Dennoch: In Göttingen will sie, die dort für manche schon kraft Amtes eine Hass- zumindest aber Reizfigur ist („Das weiß ich natürlich“) auf Gespräche setzen, sich auch mit denen unterhalten, die Polizei als Gegner sehen.

Polizeipräsidentin in Göttingen: Pendeln per ICE

„Mal schauen“, sagt die Polizeipräsidentin, die auch diesbezüglich guter Dinge ist und vor allem eine gute Chefin sein will, in einem großen Laden und mit etwa 2900 Mitarbeitern.

Übrigens: Die Bande zu Hannover bleiben für von der Osten bestehen. „Es war eine Bedingung für die Zusage, weiter mit der Familie in Hannover zu wohnen.“ Das Pendeln per ICE empfindet sie als „sehr einfach“.

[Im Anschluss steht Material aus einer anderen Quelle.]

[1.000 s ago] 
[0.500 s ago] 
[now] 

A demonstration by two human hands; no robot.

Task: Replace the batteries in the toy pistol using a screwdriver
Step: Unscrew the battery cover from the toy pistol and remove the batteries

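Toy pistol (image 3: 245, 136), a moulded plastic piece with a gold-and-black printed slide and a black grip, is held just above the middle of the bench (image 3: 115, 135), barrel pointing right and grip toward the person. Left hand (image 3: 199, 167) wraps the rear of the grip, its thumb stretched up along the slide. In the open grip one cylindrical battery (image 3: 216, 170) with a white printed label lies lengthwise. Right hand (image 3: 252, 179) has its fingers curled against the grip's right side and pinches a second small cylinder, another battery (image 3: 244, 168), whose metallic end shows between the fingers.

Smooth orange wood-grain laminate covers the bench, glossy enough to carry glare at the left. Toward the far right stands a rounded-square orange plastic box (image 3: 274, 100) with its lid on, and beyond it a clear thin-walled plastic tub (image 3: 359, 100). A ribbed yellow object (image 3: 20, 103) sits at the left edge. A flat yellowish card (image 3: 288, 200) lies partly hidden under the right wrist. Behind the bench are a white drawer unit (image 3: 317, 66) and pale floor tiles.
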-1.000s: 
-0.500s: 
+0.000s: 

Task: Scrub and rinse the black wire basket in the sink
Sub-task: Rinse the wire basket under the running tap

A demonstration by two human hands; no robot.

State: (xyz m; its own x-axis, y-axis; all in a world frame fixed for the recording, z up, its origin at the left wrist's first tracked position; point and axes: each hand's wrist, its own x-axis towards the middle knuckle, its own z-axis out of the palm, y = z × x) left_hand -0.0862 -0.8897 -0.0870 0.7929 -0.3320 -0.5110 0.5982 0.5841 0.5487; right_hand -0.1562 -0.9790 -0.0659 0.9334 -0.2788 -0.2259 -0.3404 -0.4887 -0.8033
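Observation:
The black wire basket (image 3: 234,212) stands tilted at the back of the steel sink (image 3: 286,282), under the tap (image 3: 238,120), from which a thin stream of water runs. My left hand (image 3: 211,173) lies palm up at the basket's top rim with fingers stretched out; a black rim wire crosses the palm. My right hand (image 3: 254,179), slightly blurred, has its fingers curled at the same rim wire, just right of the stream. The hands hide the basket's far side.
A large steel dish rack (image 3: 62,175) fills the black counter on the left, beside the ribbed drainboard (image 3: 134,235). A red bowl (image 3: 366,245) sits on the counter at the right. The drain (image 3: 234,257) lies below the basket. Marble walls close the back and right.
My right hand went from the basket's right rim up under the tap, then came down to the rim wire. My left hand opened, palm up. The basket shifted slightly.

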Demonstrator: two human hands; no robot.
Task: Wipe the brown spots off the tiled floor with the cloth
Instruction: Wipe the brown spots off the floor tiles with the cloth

Damit erfüllte sie sich sogar einen Traum: „Ich habe mir die Bahncard 100 gekauft, die wollte ich immer haben.“ So komme sie schon ein wenig relaxt zu Hause an. Für weitere Entspannung sorgt das Kochen und gemeinsame Familienessen am Abend. (Thomas Kopietz)

Zur Person

Gwendolin von der Osten (49) wurde in Braunschweig geboren, ist verheiratet und hat drei Kinder. Sie ist Volljuristin und seit 2003 bei der Polizei in unterschiedlichen Verwendungen tätig, so als Leiterin des Zentralen Kriminaldienstes der Polizeiinspektion Verden Osterholz in der Polizeidirektion Oldenburg, als Leiterin des Kriminal- und Ermittlungsdienst in der Polizeiinspektion Hannover-Mitte, Leiterin des Polizeikommissariats Lahe, Leiterin der Polizeiinspektion Hannover-Mitte. Von Oktober 2019 bis Februar 2021 war sie Referatsleiterin Einsatz und Verkehr im Niedersächsischen Ministerium für Inneres und Sport.